Democracy must guarantee Spatial Justice. This involves fair and equitable distribution in space of socially valued resources and the opportunities to use them24. The system of governance prioritises people, thus, democratic spaces must be truly public. “The most effective democratic space must be accessible, flexible, welcoming and safe. It has soft boundaries and is easy to navigate. It provides the opportunity for people to shape spaces themselves”25. The functions, accessibility and allowed activities and behaviours are all indicative of how ‘democratic’ and public space is.
A city designed to reflect these ideals is Washington DC – widely referred to as ‘The Political Capital of the World’. Post the American Revolution of 1775, the country emancipated from the British Empire.

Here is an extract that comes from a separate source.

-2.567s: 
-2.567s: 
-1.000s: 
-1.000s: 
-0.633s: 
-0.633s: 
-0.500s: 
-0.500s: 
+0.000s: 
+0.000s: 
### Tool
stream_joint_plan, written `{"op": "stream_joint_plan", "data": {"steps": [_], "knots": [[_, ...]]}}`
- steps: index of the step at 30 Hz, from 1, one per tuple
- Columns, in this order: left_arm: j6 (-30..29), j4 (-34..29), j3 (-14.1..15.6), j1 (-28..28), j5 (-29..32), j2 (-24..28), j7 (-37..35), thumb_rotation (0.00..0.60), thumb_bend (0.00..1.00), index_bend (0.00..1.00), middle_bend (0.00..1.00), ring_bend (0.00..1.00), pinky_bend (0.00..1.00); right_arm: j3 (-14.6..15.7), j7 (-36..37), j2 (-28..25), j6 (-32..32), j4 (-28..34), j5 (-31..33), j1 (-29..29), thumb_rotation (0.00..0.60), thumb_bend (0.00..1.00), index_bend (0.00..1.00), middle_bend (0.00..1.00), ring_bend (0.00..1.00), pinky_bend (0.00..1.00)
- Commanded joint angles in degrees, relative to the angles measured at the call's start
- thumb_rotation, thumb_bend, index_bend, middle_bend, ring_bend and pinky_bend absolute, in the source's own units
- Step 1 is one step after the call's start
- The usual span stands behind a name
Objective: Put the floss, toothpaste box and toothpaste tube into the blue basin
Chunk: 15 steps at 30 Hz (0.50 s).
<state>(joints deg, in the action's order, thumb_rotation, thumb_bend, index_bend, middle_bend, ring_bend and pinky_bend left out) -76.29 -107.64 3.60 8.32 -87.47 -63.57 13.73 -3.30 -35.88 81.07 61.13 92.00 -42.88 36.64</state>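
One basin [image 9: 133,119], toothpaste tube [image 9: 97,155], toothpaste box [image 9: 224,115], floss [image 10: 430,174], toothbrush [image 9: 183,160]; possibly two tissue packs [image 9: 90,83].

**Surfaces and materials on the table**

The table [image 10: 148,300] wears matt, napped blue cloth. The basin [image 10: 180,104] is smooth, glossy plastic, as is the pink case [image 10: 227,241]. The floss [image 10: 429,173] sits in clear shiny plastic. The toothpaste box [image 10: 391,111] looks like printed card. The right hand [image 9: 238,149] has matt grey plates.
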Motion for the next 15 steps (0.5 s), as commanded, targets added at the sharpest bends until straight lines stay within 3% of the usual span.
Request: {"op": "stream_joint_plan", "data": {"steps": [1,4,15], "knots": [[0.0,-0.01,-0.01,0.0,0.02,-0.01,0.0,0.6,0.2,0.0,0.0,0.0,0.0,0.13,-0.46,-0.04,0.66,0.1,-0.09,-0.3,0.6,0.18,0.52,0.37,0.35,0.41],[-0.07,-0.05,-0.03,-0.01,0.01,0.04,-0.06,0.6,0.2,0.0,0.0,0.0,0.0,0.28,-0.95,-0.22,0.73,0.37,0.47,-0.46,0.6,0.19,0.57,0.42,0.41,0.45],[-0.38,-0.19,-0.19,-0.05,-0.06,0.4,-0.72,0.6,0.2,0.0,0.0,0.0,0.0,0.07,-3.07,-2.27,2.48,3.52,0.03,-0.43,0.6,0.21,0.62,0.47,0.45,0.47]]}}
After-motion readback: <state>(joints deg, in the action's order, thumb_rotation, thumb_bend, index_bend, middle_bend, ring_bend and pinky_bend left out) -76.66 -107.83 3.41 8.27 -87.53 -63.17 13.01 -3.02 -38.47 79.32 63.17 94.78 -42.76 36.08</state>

Pierre Charles L’ Enfant’s 1791 scheme accentuated the gridded plan with diagonals highlighting key civic buildings while the McMillan plan in 1902 emphasised the open, public greens of the Mall to facilitate interaction between citizens and the government “symbolising a democratic society”26. “The Mall tells the story of America” said Benton-Short, “It’s where we celebrate, protest and play. It’s the most important public space in American civic life”27. However, she also acknowledges the increasing fortification of American cities post 9/11. She argues that the Mall symbolises freedom and democracy but surrounding it with barriers, cameras and chain-link fences contrasts with its symbolic role in society28. In the words of Vale, cities “are being secured from the public, rather than for it”29. The militarisation of spaces and urban form at the cost of an active public life falls short of our aspirations for a just and democratic city.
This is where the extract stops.